→ Task details: Pictures stay out of the copy. Retype exactly the lines below from the one with "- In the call" through the one with "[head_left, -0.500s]".

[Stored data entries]
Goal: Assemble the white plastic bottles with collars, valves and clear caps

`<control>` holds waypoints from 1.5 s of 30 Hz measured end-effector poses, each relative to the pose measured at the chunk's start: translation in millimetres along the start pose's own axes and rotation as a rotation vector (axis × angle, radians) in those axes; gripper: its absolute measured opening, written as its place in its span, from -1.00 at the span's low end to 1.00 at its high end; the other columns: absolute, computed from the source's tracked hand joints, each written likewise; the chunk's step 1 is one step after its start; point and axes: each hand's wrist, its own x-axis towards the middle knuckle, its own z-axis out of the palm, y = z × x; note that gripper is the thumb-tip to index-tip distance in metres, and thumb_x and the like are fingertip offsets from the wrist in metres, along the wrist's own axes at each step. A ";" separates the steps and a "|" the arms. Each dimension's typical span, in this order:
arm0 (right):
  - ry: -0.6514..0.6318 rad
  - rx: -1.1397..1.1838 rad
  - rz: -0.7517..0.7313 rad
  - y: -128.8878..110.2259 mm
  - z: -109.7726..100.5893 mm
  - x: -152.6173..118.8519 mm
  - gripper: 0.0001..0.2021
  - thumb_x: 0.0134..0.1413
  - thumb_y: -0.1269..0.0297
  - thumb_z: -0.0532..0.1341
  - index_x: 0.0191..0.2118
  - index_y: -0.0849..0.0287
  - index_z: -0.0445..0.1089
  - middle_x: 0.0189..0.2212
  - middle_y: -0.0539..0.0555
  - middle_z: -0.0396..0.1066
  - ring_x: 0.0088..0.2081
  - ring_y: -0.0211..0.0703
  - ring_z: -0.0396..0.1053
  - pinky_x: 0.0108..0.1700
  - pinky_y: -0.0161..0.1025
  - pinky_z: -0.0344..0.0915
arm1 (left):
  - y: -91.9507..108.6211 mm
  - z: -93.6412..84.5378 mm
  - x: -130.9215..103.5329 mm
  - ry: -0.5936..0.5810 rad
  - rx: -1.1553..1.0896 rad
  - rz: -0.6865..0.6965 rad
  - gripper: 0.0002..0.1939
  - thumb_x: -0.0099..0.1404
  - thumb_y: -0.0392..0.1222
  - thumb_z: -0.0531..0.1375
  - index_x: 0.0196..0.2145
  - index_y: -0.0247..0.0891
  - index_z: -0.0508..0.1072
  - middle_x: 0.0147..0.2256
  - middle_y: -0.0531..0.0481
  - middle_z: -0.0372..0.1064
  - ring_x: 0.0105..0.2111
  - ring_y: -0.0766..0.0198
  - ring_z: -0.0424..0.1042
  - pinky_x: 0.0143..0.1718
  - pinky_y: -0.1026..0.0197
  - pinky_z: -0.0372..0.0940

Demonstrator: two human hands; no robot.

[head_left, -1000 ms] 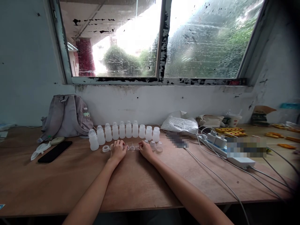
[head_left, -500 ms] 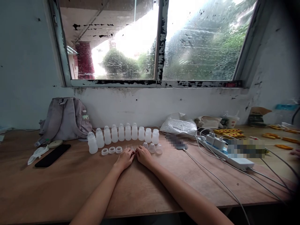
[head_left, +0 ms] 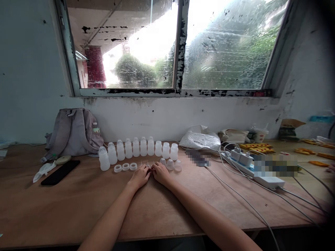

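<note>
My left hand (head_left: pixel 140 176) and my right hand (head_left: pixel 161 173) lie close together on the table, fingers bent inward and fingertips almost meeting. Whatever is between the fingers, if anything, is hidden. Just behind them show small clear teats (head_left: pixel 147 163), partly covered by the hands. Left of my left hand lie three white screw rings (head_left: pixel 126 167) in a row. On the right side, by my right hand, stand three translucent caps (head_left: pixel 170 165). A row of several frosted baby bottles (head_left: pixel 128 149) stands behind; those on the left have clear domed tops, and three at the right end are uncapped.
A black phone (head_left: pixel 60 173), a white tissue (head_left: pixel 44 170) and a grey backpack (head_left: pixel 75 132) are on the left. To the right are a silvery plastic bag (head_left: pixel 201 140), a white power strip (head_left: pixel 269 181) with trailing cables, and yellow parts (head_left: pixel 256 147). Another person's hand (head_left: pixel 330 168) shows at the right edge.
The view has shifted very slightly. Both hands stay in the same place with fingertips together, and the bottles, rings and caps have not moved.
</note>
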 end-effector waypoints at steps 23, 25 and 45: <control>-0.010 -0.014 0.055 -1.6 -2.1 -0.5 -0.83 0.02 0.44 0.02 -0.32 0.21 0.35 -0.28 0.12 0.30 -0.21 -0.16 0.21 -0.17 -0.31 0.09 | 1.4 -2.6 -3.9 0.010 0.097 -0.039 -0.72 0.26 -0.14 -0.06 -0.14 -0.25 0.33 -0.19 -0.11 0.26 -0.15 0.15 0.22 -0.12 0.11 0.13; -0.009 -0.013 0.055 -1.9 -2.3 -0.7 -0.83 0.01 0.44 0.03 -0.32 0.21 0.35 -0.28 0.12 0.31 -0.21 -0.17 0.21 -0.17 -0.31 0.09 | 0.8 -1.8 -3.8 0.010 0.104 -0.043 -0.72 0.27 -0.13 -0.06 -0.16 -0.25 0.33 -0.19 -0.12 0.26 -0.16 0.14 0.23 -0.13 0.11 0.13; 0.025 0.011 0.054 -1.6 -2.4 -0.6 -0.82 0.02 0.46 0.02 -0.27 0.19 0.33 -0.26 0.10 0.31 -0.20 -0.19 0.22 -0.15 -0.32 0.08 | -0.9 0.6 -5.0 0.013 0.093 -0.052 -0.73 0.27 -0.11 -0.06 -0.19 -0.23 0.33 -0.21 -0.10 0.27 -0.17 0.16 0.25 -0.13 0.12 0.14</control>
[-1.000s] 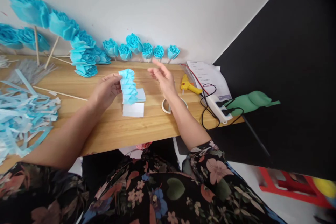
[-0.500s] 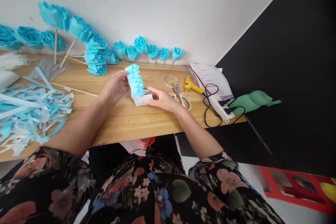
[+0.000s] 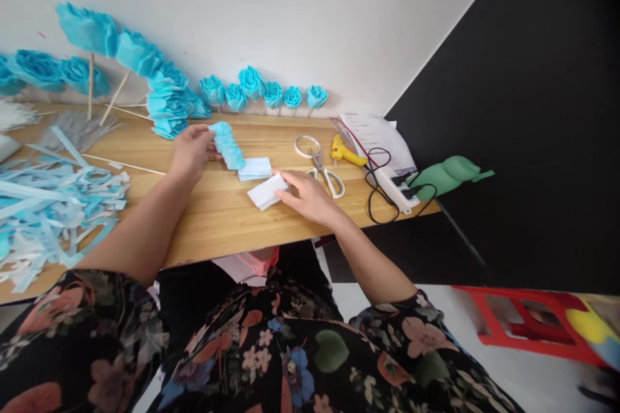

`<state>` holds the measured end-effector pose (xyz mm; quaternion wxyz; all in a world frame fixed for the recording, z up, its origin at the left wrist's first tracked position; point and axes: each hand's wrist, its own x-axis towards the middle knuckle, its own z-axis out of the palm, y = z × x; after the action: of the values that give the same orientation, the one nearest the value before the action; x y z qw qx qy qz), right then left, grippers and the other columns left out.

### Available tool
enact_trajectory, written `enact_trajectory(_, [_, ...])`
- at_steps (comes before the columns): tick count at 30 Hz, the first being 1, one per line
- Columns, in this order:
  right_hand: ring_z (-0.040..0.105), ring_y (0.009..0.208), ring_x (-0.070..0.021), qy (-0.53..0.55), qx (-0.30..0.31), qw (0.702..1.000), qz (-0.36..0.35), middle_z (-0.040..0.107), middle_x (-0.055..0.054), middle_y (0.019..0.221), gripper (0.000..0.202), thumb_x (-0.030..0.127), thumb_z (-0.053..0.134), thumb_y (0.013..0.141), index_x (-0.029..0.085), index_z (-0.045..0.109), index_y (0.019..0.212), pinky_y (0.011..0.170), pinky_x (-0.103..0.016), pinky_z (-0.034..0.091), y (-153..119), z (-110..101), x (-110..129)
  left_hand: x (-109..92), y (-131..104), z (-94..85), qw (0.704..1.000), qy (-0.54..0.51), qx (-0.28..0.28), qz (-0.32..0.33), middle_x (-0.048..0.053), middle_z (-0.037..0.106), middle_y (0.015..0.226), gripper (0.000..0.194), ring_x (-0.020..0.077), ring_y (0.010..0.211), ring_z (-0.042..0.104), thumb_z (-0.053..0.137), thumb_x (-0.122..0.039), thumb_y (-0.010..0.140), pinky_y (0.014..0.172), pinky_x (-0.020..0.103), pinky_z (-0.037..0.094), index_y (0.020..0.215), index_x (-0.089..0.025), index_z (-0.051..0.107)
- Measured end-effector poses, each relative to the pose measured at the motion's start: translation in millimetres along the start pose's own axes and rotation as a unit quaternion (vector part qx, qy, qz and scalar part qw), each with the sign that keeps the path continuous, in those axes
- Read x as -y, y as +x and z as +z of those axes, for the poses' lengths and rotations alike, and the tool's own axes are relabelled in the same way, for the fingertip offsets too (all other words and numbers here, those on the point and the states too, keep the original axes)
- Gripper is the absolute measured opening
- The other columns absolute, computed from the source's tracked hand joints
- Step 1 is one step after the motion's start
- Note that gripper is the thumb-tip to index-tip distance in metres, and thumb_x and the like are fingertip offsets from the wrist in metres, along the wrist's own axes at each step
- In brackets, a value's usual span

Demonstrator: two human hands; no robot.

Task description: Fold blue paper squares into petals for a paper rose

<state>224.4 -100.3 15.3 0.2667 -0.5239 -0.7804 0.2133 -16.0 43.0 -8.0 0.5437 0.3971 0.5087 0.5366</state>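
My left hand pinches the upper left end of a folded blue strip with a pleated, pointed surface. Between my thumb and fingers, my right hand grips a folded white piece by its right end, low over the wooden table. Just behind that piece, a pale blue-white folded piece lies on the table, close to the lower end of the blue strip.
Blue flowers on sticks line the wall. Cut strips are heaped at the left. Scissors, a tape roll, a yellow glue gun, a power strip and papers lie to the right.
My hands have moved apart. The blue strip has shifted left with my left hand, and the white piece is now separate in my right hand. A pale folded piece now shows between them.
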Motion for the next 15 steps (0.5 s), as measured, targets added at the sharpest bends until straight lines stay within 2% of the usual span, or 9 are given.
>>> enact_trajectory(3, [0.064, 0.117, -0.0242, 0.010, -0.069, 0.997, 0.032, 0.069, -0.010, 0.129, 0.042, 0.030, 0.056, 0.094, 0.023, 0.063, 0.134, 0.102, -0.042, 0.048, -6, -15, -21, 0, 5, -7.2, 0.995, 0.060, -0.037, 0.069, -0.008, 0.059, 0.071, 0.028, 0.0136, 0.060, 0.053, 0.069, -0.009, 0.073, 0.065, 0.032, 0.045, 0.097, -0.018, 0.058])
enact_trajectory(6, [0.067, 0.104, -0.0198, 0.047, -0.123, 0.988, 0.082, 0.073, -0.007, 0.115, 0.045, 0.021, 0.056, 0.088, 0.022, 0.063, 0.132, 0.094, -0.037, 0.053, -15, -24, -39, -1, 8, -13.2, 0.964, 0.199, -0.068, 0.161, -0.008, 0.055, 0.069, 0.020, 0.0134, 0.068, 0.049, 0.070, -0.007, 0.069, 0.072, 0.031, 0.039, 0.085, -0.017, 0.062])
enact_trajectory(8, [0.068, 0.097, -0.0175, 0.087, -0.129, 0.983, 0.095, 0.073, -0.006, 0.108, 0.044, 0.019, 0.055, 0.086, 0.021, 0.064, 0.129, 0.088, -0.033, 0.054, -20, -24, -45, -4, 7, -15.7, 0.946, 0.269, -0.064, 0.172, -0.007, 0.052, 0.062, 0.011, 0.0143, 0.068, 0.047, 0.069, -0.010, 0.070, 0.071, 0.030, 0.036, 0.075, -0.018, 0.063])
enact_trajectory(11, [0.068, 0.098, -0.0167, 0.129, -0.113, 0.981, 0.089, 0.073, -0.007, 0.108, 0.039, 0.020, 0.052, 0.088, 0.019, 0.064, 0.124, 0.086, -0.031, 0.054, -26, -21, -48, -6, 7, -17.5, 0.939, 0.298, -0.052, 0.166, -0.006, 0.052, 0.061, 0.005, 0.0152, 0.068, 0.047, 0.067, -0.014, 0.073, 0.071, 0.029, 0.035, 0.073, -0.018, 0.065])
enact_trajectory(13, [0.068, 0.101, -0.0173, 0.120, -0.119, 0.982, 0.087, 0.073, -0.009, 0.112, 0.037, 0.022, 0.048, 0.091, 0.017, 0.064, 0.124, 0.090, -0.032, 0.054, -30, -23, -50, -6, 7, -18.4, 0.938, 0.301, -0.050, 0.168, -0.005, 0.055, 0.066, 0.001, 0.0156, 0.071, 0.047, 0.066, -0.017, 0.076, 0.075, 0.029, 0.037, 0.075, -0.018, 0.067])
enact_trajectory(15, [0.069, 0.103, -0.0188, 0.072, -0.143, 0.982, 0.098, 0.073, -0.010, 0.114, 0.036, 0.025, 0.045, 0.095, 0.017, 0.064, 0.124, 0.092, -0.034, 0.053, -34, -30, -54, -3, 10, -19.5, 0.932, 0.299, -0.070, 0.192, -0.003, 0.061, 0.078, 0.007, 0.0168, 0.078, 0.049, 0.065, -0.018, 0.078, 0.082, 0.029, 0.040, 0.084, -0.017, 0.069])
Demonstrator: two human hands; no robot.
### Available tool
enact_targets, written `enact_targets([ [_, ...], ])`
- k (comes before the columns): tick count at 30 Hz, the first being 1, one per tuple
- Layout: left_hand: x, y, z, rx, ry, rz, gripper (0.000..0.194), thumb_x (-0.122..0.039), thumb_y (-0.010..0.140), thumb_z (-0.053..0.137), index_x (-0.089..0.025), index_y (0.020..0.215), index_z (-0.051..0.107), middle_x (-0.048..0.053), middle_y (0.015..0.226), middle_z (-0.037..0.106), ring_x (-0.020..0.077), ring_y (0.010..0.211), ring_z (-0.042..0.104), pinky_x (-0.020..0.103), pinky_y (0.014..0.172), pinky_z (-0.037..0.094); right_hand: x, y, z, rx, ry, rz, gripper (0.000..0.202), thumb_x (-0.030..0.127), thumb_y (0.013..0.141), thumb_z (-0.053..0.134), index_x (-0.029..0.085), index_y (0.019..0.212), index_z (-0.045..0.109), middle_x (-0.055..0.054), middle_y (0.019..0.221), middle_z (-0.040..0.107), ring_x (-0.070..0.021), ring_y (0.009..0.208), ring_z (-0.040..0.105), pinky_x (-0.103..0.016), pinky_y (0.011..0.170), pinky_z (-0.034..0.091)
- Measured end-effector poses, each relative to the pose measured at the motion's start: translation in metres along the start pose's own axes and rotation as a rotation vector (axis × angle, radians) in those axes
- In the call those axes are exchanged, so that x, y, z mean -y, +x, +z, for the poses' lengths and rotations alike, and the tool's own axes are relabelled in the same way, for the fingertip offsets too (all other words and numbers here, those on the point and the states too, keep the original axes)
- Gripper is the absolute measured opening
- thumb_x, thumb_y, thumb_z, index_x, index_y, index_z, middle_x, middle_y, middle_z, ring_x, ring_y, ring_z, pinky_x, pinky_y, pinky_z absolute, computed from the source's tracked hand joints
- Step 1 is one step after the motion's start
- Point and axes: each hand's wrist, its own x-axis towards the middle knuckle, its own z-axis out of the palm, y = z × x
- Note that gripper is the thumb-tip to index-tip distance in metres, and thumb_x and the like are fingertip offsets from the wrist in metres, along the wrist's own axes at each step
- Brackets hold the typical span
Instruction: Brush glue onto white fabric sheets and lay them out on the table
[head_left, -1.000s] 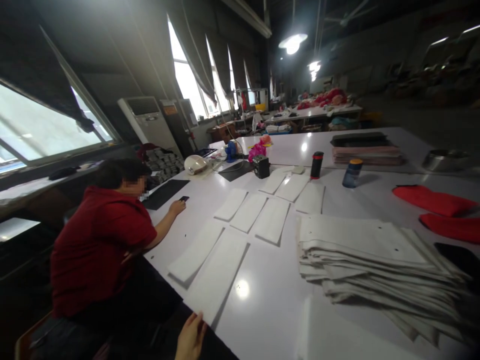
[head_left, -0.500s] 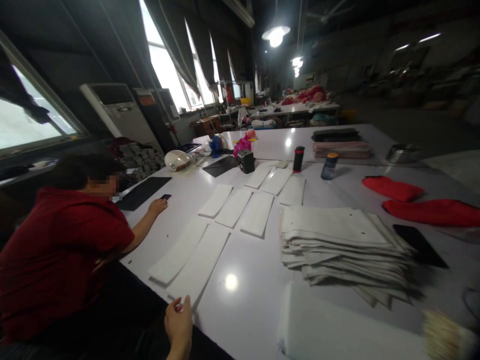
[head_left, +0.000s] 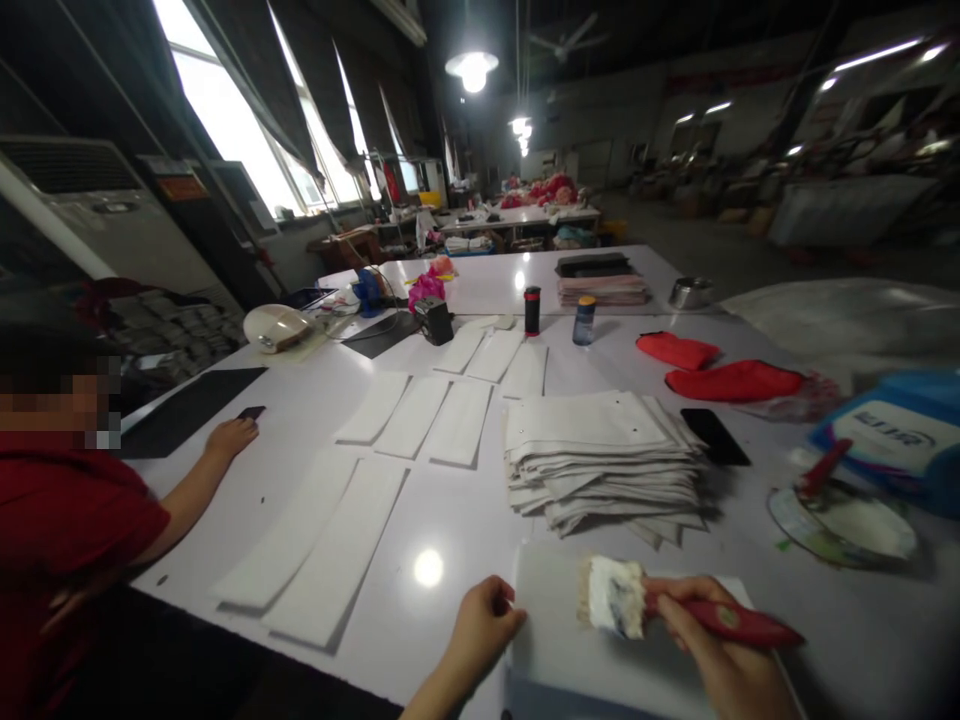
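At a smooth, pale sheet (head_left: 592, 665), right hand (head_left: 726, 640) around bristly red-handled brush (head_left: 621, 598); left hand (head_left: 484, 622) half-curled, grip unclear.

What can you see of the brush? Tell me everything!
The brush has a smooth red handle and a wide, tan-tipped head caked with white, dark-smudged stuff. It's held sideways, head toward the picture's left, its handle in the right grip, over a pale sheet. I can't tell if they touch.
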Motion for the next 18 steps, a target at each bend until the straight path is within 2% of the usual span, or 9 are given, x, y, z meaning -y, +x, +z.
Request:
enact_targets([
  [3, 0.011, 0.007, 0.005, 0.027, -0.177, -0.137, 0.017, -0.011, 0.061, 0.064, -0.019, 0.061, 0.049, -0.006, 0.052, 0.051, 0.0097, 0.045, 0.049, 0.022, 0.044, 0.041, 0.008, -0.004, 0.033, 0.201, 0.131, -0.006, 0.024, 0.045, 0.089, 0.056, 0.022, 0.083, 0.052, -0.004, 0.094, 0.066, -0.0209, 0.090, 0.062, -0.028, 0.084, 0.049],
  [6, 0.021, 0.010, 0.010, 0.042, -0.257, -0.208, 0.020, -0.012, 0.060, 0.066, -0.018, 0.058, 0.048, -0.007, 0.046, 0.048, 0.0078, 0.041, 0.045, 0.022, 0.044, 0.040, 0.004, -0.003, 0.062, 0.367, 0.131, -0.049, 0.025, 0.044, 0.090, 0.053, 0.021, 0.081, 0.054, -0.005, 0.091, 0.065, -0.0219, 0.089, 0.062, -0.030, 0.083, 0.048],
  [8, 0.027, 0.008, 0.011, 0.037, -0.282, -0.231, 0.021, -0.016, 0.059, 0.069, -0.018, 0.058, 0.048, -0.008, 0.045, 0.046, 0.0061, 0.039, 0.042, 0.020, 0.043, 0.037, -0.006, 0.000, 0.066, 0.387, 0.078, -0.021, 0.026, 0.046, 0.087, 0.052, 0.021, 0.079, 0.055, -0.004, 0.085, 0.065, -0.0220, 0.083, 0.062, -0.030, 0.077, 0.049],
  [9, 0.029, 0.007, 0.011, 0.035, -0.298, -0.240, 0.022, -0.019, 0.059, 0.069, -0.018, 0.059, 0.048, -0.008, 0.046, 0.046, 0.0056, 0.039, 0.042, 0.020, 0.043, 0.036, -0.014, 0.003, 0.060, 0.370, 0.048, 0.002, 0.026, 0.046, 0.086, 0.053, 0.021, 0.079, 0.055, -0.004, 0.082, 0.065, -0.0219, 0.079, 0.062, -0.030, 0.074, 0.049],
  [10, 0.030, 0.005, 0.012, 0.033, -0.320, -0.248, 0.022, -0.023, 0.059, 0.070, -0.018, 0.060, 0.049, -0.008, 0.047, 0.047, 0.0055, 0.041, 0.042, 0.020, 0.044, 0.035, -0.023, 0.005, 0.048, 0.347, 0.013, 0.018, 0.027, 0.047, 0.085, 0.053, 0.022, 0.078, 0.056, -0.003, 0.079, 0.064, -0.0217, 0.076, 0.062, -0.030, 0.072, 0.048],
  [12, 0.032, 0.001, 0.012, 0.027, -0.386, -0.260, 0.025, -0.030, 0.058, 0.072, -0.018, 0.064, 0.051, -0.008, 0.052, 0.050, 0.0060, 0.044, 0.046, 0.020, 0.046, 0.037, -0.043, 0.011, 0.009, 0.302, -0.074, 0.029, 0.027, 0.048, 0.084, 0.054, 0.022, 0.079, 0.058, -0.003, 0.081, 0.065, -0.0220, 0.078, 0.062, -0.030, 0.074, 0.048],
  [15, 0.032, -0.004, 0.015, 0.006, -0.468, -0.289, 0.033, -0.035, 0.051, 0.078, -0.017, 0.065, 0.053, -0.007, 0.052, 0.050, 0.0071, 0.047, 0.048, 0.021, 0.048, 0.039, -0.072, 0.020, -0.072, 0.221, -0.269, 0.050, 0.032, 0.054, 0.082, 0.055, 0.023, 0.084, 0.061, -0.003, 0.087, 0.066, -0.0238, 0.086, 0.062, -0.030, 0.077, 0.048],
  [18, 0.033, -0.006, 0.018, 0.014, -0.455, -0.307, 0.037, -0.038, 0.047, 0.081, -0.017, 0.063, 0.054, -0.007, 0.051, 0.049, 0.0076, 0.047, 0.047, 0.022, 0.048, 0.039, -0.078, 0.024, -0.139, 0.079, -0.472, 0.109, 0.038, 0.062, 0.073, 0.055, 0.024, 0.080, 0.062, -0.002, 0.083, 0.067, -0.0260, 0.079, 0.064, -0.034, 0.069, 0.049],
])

→ Exercise response:
- In the call those axes are exchanged, so that x, y, z mean -y, +x, +z, for the poses' lengths and rotations alike, and the tool's own axes are relabelled in the same way, for the fingertip offsets too (all other words and numbers here, those on the point and the states too, keep the original axes)
- Gripper is the absolute measured opening
- thumb_x, thumb_y, thumb_z, index_x, index_y, index_z, middle_x, middle_y, middle_z, ring_x, ring_y, ring_z, pinky_x, pinky_y, pinky_z absolute, computed from the source's tracked hand joints
- Step 1 is one step after the motion's start
- Point and axes: each hand's wrist, its own x-axis towards the middle knuckle, its own z-axis out of the palm, y = z × x
- Note that gripper is the thumb-tip to index-tip distance in metres, and thumb_x and the like are fingertip offsets from the wrist in metres, along the wrist's own axes at each step
- Brackets hold the typical span
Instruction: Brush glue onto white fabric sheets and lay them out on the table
[head_left, -1.000s] 
[head_left, -0.500s] 

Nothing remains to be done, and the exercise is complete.